WHAT TO WORK ON: A single number is the whole answer: the count of lines in the records where "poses" occurs.

DATA SHOWN:
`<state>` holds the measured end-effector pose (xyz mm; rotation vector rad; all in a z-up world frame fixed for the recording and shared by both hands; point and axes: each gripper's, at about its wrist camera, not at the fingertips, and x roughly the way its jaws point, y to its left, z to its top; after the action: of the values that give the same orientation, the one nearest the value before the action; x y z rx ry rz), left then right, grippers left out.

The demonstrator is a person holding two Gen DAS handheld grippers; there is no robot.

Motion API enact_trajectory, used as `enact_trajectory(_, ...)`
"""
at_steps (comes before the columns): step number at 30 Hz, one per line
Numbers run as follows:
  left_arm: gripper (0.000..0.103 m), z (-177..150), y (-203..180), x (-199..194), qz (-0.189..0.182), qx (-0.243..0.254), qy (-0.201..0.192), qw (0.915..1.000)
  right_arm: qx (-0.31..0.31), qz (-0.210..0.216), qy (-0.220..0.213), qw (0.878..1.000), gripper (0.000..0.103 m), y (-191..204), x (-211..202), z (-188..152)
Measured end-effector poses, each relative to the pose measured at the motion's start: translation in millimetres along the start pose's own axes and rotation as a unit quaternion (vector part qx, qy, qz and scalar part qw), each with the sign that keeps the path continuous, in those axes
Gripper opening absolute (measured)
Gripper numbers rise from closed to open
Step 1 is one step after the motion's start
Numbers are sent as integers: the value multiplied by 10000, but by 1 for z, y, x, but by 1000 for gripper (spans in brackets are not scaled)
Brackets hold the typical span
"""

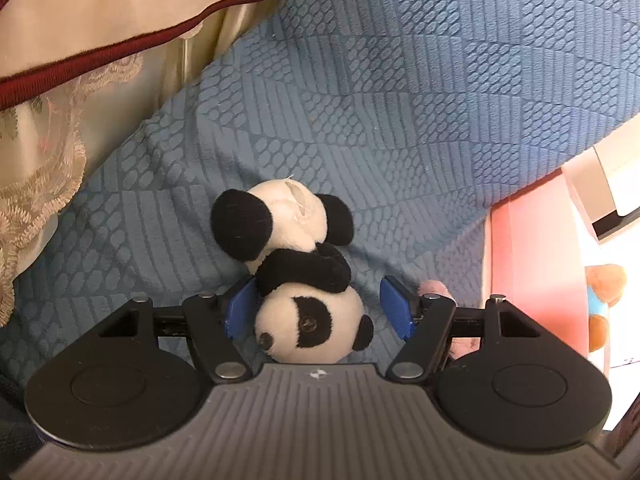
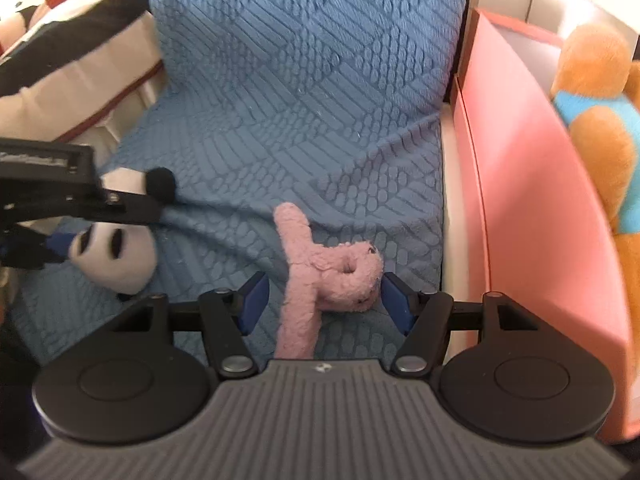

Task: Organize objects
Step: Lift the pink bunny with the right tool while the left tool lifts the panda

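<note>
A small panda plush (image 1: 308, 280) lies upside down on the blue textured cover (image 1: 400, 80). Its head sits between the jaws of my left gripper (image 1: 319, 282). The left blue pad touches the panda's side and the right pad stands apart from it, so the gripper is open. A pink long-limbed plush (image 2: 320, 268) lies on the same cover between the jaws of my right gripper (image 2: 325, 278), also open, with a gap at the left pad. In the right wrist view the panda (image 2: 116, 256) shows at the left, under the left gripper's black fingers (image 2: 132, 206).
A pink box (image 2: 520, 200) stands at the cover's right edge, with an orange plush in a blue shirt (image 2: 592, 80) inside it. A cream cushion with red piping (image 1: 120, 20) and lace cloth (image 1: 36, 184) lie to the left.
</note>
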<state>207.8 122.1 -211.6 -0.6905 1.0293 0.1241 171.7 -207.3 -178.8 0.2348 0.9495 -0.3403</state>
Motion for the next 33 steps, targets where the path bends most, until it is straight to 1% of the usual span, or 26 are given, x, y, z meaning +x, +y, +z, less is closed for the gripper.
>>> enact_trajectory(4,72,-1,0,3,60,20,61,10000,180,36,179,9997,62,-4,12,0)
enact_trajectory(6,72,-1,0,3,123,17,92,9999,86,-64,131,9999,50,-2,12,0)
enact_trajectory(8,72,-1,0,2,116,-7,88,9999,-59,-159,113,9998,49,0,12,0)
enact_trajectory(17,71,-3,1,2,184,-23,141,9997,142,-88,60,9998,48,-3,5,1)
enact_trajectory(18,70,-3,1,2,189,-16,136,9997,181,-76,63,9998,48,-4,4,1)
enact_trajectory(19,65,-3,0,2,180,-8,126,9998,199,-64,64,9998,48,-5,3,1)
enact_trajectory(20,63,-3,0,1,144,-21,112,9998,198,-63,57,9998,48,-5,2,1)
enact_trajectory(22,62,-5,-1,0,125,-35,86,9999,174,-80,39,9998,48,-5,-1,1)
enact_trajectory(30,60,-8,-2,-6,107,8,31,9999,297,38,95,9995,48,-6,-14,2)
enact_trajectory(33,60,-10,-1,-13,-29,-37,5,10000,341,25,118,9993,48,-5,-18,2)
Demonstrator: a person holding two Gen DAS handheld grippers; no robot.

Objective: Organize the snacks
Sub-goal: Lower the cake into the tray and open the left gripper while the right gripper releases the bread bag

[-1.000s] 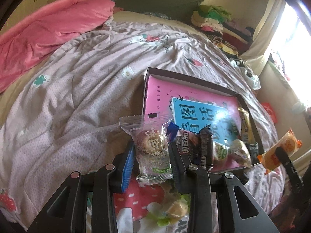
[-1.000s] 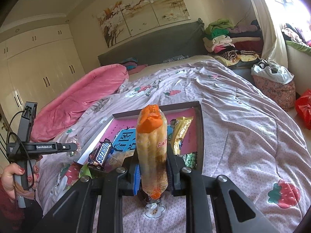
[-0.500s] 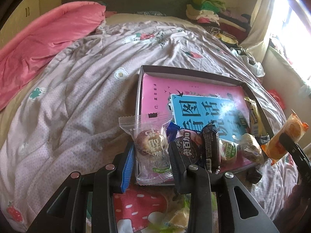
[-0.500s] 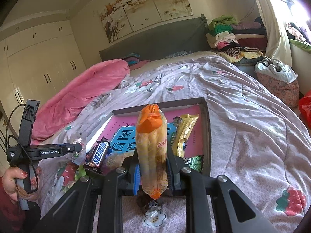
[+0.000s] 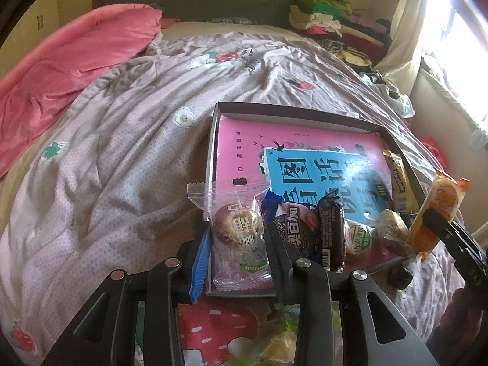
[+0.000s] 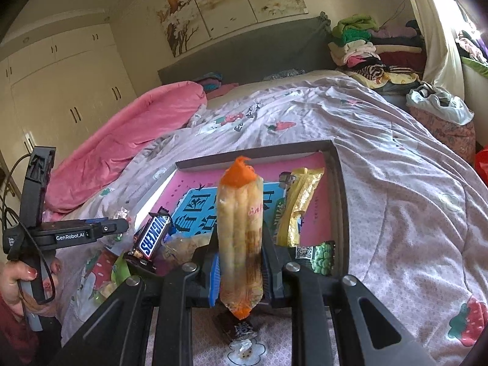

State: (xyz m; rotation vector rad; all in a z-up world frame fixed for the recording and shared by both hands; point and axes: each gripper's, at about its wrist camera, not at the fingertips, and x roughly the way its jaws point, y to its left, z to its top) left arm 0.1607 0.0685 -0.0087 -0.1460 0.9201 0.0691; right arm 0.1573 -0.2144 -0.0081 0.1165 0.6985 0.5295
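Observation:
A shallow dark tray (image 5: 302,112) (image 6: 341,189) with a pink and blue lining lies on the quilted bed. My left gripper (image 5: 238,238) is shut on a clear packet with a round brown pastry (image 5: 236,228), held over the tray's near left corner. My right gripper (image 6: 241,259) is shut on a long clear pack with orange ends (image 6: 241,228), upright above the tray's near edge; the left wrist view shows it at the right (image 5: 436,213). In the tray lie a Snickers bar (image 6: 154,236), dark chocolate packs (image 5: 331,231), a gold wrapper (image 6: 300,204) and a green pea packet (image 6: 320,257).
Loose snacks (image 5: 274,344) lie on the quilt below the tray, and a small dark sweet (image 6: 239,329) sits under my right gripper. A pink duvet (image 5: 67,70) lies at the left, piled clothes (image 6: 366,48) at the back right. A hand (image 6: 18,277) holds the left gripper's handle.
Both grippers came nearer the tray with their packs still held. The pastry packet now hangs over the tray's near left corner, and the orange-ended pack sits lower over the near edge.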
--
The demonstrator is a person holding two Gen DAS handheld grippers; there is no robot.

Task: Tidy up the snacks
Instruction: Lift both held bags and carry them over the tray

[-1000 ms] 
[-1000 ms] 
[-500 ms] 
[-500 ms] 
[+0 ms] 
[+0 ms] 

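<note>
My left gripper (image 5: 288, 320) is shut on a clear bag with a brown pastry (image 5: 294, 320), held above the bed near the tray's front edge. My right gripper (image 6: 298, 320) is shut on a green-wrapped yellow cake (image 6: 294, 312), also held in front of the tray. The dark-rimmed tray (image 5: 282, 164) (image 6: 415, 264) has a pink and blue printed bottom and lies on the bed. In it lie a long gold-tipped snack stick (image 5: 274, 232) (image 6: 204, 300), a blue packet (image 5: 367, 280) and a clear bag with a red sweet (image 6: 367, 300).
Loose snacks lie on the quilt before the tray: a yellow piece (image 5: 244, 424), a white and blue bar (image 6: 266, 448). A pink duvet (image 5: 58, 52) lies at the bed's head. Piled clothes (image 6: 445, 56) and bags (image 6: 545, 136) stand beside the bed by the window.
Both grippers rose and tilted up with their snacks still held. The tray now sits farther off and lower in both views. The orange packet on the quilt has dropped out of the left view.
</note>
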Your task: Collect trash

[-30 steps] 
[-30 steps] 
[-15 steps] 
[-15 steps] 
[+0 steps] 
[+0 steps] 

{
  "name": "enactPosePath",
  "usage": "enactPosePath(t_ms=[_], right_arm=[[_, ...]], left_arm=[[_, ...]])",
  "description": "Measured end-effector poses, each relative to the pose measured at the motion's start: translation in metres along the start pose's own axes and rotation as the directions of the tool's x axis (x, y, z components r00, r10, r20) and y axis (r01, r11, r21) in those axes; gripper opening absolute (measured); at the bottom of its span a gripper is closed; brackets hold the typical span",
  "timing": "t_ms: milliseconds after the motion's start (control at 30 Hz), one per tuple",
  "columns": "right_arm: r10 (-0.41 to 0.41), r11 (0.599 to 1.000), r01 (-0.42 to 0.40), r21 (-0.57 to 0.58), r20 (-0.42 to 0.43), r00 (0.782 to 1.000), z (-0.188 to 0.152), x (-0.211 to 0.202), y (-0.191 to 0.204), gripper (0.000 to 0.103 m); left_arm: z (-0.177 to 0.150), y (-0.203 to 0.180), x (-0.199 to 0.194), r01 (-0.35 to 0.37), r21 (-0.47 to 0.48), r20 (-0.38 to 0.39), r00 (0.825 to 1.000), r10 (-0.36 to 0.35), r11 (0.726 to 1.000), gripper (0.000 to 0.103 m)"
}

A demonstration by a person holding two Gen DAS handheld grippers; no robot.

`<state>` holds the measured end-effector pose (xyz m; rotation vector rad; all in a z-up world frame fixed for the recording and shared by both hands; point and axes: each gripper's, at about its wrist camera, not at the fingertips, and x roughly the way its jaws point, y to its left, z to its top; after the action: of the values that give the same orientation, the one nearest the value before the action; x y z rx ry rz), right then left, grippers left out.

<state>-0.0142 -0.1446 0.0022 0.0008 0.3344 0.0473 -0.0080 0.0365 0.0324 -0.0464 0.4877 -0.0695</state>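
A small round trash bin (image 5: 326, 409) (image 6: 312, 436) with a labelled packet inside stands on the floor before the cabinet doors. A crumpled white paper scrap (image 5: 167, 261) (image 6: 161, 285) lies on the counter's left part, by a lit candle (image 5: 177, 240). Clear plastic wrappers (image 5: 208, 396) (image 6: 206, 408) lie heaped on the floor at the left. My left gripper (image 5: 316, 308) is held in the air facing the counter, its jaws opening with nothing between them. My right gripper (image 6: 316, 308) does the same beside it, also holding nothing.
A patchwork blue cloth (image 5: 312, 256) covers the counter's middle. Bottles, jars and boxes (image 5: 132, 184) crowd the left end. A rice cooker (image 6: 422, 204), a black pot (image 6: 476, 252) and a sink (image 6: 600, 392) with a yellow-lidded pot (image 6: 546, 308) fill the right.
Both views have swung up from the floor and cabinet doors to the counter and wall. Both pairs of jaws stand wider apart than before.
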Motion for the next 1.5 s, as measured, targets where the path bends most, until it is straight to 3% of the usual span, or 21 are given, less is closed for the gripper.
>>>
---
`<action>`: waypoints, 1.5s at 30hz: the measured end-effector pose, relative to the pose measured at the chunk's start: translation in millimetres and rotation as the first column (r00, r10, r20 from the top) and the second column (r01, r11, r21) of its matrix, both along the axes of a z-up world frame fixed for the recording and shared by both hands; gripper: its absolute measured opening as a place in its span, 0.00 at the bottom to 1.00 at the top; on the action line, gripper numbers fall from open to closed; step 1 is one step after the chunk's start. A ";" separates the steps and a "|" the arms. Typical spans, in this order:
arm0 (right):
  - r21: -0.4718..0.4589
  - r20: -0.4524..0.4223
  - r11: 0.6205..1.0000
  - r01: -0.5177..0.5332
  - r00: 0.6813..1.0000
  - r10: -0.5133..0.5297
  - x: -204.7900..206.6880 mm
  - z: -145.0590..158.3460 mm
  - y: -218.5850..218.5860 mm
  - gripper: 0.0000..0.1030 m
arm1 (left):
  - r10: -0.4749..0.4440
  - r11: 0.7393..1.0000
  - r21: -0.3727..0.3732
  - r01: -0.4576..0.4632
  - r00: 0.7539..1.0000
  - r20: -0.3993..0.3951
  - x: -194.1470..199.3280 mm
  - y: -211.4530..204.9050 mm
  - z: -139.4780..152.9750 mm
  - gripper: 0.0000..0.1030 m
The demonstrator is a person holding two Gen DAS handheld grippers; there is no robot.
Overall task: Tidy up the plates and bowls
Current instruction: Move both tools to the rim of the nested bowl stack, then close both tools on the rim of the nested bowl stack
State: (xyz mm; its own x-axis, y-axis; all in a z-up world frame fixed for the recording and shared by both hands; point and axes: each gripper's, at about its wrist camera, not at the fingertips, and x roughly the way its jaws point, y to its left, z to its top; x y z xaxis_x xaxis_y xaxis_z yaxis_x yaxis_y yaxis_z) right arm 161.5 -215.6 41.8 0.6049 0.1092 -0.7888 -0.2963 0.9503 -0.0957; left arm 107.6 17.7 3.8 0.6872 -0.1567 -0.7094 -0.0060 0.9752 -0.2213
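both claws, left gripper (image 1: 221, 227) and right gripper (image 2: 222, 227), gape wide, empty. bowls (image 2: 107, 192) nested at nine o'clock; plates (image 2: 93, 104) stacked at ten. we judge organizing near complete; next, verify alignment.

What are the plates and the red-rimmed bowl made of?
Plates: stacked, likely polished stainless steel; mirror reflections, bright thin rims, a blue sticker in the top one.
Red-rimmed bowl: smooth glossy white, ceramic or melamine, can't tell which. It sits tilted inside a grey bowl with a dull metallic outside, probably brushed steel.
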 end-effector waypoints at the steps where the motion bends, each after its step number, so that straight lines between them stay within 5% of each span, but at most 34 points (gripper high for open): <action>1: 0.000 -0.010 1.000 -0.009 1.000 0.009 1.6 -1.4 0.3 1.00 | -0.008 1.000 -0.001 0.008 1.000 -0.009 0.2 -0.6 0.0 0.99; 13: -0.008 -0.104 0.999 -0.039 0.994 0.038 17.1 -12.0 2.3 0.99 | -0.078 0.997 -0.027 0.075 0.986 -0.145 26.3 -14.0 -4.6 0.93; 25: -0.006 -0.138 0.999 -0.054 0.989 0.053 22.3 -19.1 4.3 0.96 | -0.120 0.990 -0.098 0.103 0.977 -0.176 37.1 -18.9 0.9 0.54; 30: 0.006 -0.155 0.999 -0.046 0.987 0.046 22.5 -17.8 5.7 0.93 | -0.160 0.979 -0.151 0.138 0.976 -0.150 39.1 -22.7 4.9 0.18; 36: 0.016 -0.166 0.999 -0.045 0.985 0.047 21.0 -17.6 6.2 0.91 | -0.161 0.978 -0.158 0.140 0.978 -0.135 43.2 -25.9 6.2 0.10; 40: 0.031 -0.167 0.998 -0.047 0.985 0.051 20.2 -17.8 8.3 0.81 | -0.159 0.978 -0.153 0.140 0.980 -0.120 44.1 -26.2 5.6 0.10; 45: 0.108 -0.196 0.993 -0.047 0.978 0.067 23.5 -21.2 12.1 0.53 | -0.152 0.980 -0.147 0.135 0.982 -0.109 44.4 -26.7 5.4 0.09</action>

OUTPUT FOR THIS TASK: 2